■ **Aim of the exercise**
All that should come back is the lines of the data below from the one containing "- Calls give" to the one containing "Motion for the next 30", inclusive, exactly as they stand.

■ **Records for the task**
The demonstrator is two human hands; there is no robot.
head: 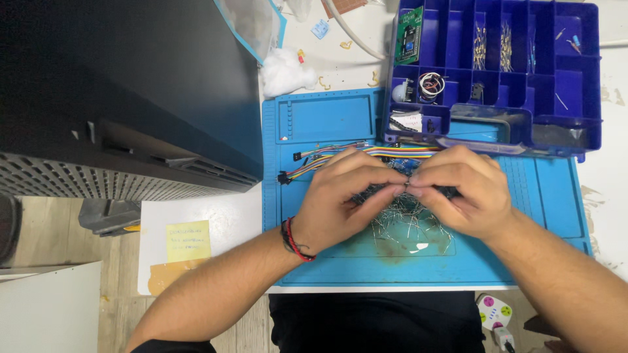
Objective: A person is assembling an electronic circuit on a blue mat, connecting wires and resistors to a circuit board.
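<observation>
Looking down from my head, my left hand (340, 196) and my right hand (468, 193) meet fingertip to fingertip over the blue work mat (556, 196) on the bench (608, 163). Both are curled nearly closed, pinching a small component (406, 185) between them; it is too small to tell what kind. Under my fingers lies a tangle of thin wire leads (409, 229), and a circuit board (405, 167) shows just behind my knuckles, with rainbow jumper wires (314, 160) running off to the left. A blue compartment organizer (585, 78) of parts sits at the mat's far edge. A black machine (131, 85) stands to my left.
</observation>
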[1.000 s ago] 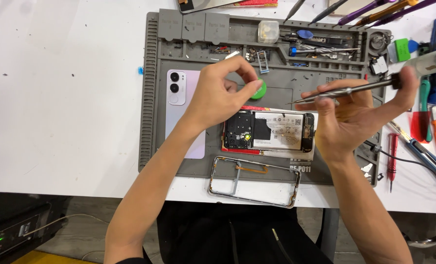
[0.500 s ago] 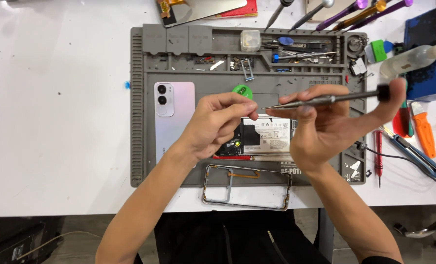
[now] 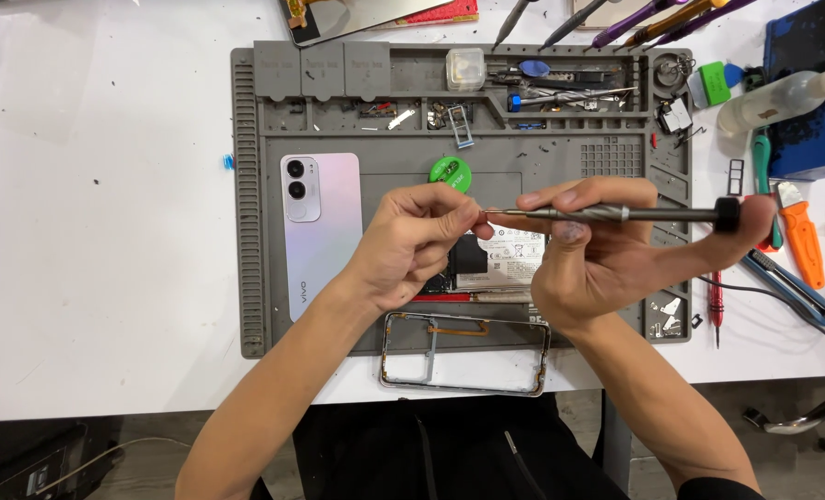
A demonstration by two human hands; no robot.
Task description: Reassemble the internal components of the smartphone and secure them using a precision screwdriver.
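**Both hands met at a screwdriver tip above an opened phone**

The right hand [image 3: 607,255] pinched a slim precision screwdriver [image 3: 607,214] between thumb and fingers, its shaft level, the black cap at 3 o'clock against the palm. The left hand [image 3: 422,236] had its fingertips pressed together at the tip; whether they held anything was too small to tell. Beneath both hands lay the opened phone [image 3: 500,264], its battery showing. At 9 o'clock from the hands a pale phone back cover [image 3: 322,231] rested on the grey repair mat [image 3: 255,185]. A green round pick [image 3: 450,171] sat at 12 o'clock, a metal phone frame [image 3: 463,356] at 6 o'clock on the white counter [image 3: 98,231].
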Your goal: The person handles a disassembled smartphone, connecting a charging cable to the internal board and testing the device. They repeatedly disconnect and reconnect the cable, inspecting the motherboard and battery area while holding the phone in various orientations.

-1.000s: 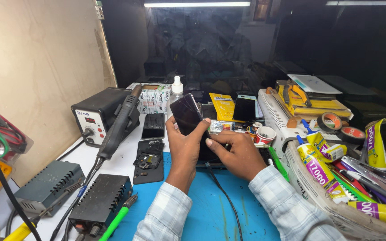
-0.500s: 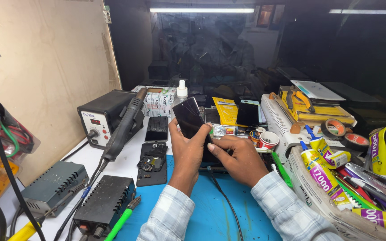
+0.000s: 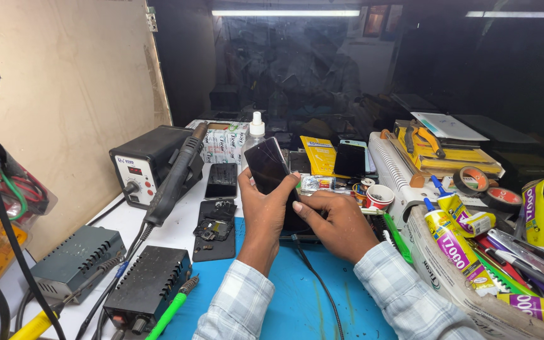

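Above the blue mat, the left hand grips a dark, glossy phone screen, tilted and raised over the bench. The right hand curls closed beside it, fingertips pressing its lower edge.

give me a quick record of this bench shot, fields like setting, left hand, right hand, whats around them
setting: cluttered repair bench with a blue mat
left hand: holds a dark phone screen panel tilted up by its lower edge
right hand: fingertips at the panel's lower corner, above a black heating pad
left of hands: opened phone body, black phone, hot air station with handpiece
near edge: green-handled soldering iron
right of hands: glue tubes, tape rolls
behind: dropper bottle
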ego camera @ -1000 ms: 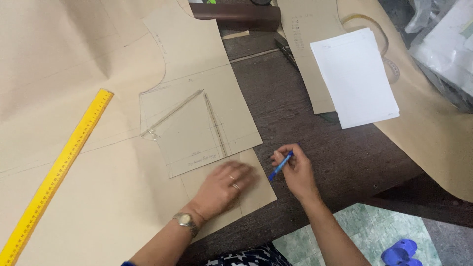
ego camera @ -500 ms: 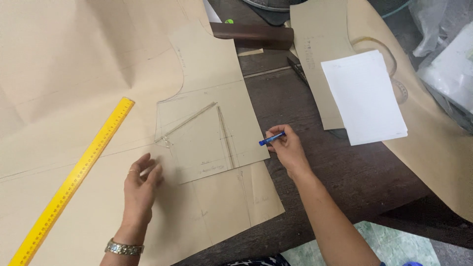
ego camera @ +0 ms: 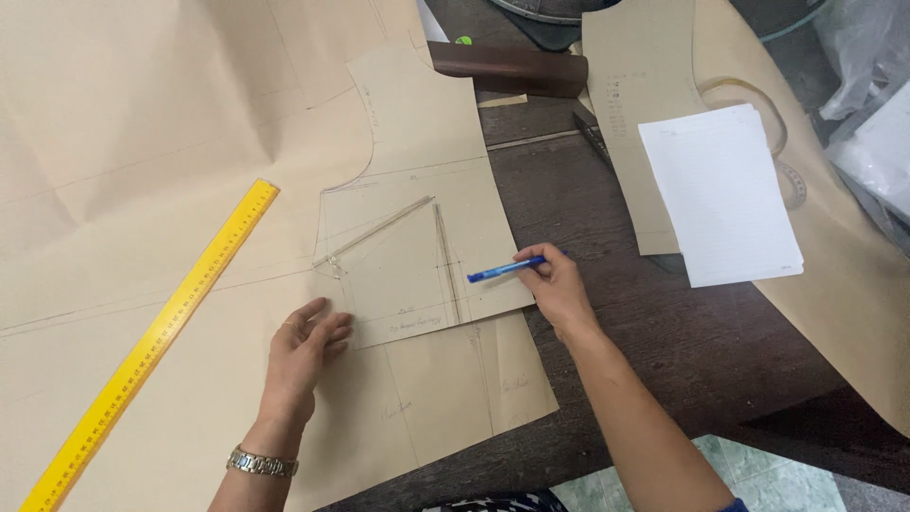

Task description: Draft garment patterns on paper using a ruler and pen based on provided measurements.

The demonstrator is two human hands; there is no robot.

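Our right hand is pinched on the blue pen, tip over the cut pattern piece. Left hand lies flat, fingers spread, at that piece's lower-left corner. With only the corner held, we reckon the piece could pivot and skew the line.

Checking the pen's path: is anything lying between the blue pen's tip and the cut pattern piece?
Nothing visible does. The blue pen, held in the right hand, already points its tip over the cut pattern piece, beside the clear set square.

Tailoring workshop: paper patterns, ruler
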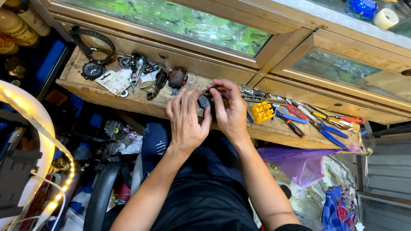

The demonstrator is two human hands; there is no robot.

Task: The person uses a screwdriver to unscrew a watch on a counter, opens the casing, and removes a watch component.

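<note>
Nearest the camera, two bare forearms reach up from a lap in dark clothing to the front edge of a worn wooden counter. The left hand lies palm down, its fingers curled over a small dark watch piece and pinning it at the counter's edge; the right hand closes on the same piece from the other side, its thumb and forefinger pinching a thin dark tool whose tip meets the piece. Just right of the right hand sits a yellow block-shaped holder, and beyond it a scatter of pliers with blue handles and red-handled screwdrivers. Left of the hands lie a black and red watch, loose straps and parts, a paper slip and a dark round-faced watch. Farther back, glass-fronted wooden drawers show green lining and plastic-wrapped goods.
</note>
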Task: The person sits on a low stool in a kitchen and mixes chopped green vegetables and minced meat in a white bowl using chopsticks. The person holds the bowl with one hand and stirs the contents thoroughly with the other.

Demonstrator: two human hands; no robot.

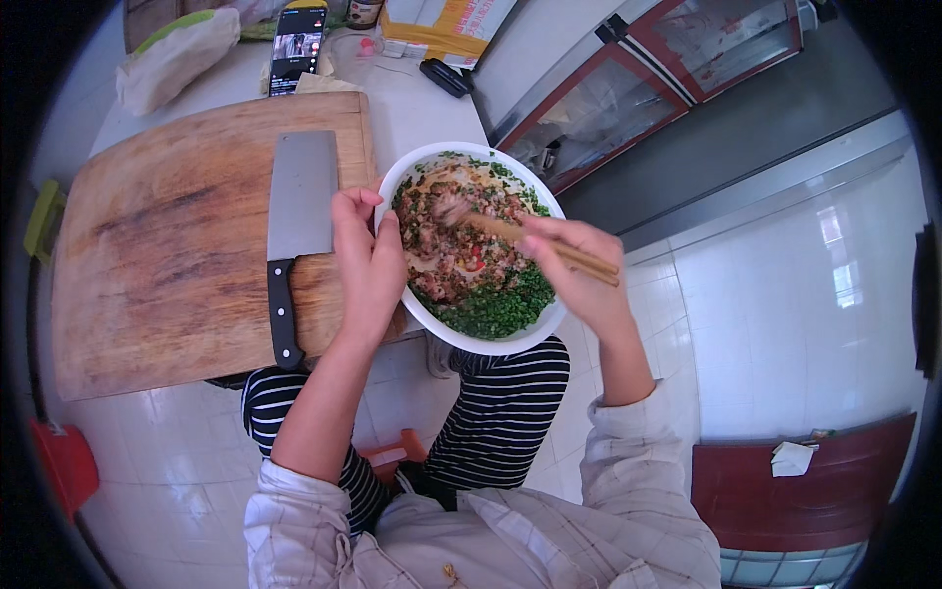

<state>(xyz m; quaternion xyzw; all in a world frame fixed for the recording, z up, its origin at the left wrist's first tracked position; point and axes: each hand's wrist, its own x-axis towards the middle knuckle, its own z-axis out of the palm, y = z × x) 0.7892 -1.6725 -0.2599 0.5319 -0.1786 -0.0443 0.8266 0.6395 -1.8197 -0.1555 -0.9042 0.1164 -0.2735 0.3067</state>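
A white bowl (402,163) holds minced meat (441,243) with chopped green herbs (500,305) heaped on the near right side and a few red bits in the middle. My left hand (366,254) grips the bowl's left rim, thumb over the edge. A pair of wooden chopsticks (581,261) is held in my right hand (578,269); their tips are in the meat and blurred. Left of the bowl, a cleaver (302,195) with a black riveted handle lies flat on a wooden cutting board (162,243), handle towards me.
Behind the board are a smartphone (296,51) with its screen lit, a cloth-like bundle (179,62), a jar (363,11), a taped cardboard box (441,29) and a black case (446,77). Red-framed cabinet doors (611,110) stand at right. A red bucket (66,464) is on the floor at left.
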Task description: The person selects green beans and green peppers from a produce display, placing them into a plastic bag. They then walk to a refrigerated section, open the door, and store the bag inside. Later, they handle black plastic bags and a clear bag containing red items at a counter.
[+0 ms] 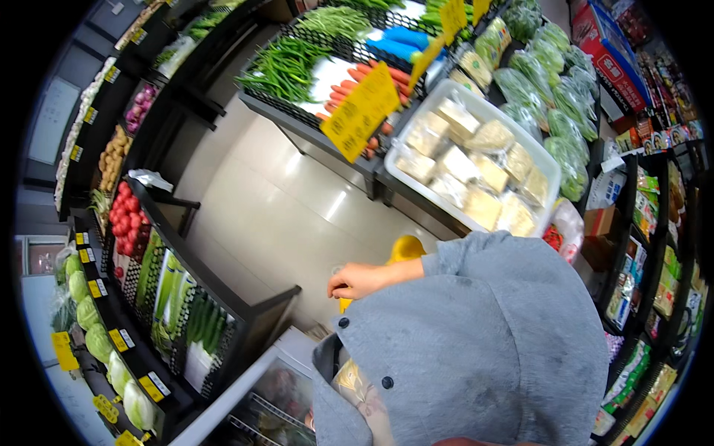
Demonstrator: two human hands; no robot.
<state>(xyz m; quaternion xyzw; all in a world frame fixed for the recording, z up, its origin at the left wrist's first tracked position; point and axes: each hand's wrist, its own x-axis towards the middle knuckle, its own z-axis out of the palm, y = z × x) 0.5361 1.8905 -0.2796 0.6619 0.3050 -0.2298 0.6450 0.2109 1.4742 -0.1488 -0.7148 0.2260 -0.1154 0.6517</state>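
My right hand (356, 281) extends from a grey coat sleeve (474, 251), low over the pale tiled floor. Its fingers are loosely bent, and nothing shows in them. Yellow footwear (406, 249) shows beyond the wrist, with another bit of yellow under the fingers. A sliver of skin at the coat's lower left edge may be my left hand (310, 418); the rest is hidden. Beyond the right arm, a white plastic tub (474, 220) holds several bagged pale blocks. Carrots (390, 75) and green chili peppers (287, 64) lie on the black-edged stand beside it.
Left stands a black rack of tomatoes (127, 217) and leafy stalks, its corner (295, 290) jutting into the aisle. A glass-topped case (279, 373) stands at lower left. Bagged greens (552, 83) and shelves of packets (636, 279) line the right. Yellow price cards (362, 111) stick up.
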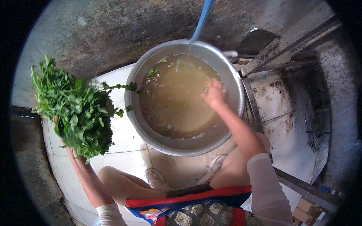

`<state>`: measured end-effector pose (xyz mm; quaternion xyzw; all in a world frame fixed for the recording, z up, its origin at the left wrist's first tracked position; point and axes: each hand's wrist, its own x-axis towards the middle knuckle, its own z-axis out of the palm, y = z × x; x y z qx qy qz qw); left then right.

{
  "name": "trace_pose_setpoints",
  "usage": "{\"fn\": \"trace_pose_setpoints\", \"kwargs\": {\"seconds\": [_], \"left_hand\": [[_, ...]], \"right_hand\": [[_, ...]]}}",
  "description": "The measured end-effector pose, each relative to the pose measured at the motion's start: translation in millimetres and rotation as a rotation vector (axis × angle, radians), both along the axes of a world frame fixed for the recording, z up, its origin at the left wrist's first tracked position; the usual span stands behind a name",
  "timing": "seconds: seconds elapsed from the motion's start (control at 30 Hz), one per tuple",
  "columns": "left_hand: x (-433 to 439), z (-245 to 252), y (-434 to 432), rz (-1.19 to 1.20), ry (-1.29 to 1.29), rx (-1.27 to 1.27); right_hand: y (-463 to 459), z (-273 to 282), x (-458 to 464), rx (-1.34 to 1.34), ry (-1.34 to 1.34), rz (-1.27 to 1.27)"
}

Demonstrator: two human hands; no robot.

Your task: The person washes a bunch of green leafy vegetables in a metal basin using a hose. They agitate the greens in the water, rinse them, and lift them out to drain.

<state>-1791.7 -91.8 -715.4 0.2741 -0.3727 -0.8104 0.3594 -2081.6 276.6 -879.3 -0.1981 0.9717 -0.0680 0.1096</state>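
A large bunch of fresh coriander [82,113] is held out to the left, beside the metal basin. My left hand [56,119] grips it from below, mostly hidden by the leaves. Two long sprigs stick out of the bunch to the basin's left rim. The round aluminium basin [185,154] holds cloudy brown water [175,99] with loose green leaf bits [153,73] afloat. My right hand [214,93] is at the water's right side, fingers bent and blurred; whether it pinches anything cannot be made out.
A blue hose [202,22] hangs over the basin's far rim, trickling water. Behind it rises a stained wall [113,31]. A metal frame [271,56] stands at right, with wire [314,138] beyond. Pale floor tiles [118,161] and my shoes [155,176] lie below; cardboard boxes [305,209] sit lower right.
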Motion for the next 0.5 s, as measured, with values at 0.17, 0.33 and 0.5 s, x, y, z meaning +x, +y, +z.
{"fn": "trace_pose_setpoints", "kwargs": {"seconds": [0.17,0.33,0.5], "left_hand": [[30.0,-37.2,-21.9,0.078,0.005,0.026],[17.3,-63.1,-34.7,0.067,0.050,0.076],[17.4,-54.5,-23.0,0.172,0.082,0.120]], "right_hand": [[86.5,12.8,-40.5,0.171,-0.123,-0.504],[158.5,-50.0,-55.3,-0.063,-0.073,-0.497],[154.2,-33.0,-40.9,-0.322,-0.373,-0.562]]}}
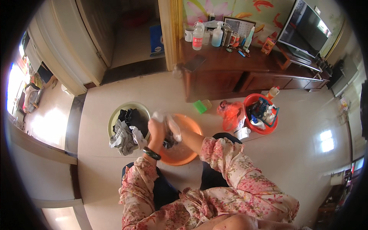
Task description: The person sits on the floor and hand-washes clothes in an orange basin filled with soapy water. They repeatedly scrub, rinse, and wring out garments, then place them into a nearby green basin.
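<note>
An orange plastic basin (pixel 187 156) stands on the floor before me, with sudsy water in it. Over its left part, my left hand (pixel 156 129) and my right hand (pixel 174 129) are close together, both blurred and covered in white foam. Dark wet cloth (pixel 169 142) hangs at and below the hands, down to the water. Both hands appear closed on this cloth, though the fingers are partly hidden by foam and blur. Left of the orange basin is a pale green basin (pixel 110 120) holding black garments (pixel 130 116) and a light grey garment (pixel 123 138) that drapes over the rim.
A red basin (pixel 266 132) with bottles and a dark basket stands to the right. Beside it are a red plastic bag (pixel 231 113) and a white bottle (pixel 243 132). A green block (pixel 199 106) lies near the wooden cabinet (pixel 212 83). My knees flank the orange basin.
</note>
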### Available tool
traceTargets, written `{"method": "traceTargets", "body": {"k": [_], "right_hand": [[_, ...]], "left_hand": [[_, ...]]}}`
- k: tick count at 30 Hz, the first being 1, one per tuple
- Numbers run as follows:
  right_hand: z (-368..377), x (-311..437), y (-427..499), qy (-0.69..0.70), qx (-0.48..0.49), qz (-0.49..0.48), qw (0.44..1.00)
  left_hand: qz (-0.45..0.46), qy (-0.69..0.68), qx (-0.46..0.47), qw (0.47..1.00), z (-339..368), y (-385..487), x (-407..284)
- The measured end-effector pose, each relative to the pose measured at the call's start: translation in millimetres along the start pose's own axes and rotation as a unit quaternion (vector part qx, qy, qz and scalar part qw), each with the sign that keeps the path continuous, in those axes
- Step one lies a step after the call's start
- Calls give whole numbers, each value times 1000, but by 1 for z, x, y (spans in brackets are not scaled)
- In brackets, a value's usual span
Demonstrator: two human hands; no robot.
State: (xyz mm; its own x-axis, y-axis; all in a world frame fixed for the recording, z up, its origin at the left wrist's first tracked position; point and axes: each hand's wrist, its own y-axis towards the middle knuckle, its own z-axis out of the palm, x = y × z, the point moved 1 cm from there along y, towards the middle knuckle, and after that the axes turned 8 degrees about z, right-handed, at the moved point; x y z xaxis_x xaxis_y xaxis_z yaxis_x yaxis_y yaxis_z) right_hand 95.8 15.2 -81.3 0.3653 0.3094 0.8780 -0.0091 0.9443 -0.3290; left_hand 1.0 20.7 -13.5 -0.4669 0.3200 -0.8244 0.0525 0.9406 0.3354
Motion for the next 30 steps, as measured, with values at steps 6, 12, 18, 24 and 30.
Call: {"method": "traceTargets", "body": {"k": [6, 12, 18, 24, 30], "right_hand": [[-10, -6, 8, -23, -5, -5, 1000], [-7, -8, 6, -39, -14, 0, 999], [-4, -10, 8, -54, -18, 2, 998], [-4, -11, 10, -89, -17, -5, 996], [-3, -18, 16, -176, -32, -23, 984]], "left_hand": [[72, 75, 77, 992, 9, -15, -9], [26, 74, 60, 995, 6, 3, 11], [-10, 31, -9, 999, 2, -2, -1], [95, 86, 91, 988, 2, -1, -11], [24, 64, 98, 993, 3, -7, -13]]}}
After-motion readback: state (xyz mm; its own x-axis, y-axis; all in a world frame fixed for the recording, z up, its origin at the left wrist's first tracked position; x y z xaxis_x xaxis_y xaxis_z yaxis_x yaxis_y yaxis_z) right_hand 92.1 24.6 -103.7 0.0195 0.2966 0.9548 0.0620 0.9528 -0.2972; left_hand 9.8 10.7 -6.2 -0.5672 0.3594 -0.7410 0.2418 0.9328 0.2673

■ **Result**
- Calls give whole numbers, each value times 1000, but by 1 for z, x, y (spans in brackets are not scaled)
- In brackets, a value's usual span
Demonstrator: two human hands; no robot.
State: (xyz mm; its own x-axis, y-axis; all in a world frame fixed for the recording, z up, its origin at the left wrist's first tracked position; point and axes: each hand's wrist, its own y-axis towards the middle knuckle, its own z-axis out of the palm, x = y × z, the point moved 1 cm from there along y, towards the middle knuckle, and after that the axes turned 8 degrees about z, right-handed, at the moved point; x y z xaxis_x xaxis_y xaxis_z yaxis_x yaxis_y yaxis_z) right_hand 95.8 15.2 -81.3 0.3653 0.3094 0.8780 -0.0091 0.9443 -0.3290; left_hand 1.0 20.7 -13.5 -0.4669 0.3200 -0.8244 0.0525 0.9406 0.3354
Motion for the next 30 steps, as measured, with values at steps 6, 12, 18, 24 and 30.

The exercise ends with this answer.